We always like to receive a postcard in the office. So it was great to get this one recently from Kim Ter-Horst, Member No 14256, who sent it while on holiday in Sweden. The card shows the earliest surviving painting of ‘halo phenomena’, those arcs and spots of light that can result as sunlight passes through clouds composed of ice crystals with particular shapes.

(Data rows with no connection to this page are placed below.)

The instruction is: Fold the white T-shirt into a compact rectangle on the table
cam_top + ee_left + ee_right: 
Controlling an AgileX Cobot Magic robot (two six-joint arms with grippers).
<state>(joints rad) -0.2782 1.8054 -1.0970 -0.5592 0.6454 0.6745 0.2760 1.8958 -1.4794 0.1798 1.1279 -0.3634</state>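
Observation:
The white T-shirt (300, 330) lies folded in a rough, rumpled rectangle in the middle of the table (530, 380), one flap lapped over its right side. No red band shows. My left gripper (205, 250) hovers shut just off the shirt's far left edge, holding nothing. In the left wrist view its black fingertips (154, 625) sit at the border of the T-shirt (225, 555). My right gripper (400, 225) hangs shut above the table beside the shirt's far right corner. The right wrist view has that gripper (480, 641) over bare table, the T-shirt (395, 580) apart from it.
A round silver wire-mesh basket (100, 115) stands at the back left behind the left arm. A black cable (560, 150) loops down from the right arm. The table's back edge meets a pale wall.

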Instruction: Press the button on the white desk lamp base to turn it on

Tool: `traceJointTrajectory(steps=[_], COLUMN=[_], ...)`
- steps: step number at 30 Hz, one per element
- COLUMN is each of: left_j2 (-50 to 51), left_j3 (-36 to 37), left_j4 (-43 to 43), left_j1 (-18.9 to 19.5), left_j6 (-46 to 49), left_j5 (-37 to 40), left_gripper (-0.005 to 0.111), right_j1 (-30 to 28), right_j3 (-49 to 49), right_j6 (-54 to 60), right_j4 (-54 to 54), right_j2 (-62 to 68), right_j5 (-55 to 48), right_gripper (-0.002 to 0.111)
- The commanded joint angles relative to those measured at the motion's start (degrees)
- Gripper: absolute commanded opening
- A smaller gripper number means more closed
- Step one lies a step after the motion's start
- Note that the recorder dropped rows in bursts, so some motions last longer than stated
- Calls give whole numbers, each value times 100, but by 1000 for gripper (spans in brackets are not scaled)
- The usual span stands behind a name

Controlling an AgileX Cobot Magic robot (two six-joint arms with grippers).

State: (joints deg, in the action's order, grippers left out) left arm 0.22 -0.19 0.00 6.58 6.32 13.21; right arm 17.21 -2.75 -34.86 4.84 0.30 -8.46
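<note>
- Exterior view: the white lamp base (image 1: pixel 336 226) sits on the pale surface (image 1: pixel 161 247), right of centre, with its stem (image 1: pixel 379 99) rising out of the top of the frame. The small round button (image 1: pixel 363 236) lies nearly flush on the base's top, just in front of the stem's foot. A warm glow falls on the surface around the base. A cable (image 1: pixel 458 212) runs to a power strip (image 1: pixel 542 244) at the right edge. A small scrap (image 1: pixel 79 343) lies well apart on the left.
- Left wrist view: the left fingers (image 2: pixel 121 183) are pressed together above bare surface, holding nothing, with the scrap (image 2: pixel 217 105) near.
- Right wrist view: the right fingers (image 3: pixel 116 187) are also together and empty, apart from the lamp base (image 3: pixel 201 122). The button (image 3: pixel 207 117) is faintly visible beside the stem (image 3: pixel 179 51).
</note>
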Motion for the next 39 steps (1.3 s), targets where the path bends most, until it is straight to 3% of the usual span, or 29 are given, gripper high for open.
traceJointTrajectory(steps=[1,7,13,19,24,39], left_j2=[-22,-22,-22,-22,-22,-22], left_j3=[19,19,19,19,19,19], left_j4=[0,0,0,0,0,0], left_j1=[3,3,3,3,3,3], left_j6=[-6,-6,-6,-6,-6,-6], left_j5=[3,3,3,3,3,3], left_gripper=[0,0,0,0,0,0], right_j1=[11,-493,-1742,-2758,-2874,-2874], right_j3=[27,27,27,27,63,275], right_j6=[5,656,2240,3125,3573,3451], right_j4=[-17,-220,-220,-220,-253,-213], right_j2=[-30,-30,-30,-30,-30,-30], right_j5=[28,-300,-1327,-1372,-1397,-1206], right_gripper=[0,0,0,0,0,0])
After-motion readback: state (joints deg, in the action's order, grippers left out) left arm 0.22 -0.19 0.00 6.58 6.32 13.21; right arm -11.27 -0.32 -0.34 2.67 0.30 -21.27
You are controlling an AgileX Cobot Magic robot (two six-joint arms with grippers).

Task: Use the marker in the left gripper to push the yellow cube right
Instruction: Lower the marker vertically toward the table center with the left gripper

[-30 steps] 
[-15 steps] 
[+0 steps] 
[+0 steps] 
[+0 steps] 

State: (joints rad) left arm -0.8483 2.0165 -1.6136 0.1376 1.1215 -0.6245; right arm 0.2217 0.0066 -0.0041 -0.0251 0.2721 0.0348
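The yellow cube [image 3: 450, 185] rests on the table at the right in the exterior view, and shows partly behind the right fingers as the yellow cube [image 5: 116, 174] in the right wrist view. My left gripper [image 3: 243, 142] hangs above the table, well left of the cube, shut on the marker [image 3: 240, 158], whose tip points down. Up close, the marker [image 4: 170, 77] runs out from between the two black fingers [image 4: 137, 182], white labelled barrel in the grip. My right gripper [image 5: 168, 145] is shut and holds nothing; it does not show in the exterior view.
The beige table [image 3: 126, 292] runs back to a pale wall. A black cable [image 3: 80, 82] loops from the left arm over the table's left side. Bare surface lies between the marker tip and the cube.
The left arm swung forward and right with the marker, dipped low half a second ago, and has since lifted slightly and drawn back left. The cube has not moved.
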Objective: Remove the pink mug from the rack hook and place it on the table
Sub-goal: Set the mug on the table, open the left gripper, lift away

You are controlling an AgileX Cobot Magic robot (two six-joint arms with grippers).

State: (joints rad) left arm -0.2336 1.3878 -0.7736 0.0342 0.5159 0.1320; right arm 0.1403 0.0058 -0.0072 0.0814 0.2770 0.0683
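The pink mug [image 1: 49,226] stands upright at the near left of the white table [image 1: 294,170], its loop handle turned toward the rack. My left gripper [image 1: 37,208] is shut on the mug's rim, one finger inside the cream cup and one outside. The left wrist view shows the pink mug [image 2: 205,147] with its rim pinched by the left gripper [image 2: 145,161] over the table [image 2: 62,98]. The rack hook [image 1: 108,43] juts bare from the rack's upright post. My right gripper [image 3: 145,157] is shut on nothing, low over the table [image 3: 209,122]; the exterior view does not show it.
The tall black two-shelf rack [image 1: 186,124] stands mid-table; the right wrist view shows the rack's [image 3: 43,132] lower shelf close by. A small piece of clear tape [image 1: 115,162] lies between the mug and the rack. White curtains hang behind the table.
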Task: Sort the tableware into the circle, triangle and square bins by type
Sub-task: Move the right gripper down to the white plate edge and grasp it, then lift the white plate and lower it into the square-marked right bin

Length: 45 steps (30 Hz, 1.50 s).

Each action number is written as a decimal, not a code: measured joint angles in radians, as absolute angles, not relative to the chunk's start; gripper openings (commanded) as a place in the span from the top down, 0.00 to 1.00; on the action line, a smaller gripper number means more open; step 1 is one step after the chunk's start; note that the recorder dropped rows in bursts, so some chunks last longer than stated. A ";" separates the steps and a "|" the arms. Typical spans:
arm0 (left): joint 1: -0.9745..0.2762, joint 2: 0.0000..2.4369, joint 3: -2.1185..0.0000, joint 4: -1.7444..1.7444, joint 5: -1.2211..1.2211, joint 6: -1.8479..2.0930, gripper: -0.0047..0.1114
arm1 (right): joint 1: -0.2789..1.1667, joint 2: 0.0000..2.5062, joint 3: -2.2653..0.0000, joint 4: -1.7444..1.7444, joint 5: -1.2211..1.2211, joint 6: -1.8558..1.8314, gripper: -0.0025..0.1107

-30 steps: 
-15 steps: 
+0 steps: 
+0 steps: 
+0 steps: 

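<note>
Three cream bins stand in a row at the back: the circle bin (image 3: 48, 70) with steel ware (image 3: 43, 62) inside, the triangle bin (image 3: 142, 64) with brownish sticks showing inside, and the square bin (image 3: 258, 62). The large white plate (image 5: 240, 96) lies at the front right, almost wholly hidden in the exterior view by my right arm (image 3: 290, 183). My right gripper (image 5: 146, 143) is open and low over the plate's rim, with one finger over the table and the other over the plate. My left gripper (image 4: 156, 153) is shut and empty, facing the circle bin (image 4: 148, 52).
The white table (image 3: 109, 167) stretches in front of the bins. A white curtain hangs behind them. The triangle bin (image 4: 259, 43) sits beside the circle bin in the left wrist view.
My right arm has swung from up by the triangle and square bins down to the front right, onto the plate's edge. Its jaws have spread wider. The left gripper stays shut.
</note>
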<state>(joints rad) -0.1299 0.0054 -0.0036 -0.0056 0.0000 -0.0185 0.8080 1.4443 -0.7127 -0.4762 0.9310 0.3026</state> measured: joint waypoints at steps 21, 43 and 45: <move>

Painted in 1636 by Jacob Elbfas, and hanging in the Storkyrkan church in Stockholm, the painting is called Vädersolstavlan, which is the Swedish for ‘The Sun Dog Painting’. Sun dogs are one type of halo phenomenon that appear as bright spots of light on one or other side of the sun when sunlight passes at a certain angle through cloud composed of clear, hexagonal shaped ice-crystals. The painting is a copy of an original, now lost, attributed to Urban Målare depicting a dramatic display of halo phenomena that occurred on April 20, 1535. It seems there were a whole range of optical phenomena that day besides sun dogs, many of which are identifiable by their appearance in the painting. Although all the positions are not quite right and not all of these optical effects could have appeared in the sky at the same time of day, the phenomena shown in addition to the sun dogs include a 22-degree halo, a circumscribed halo, a circumzenithal arc and a parhelic circle.
Many thanks to Kim for sending us a card so well suited to cloud nerds.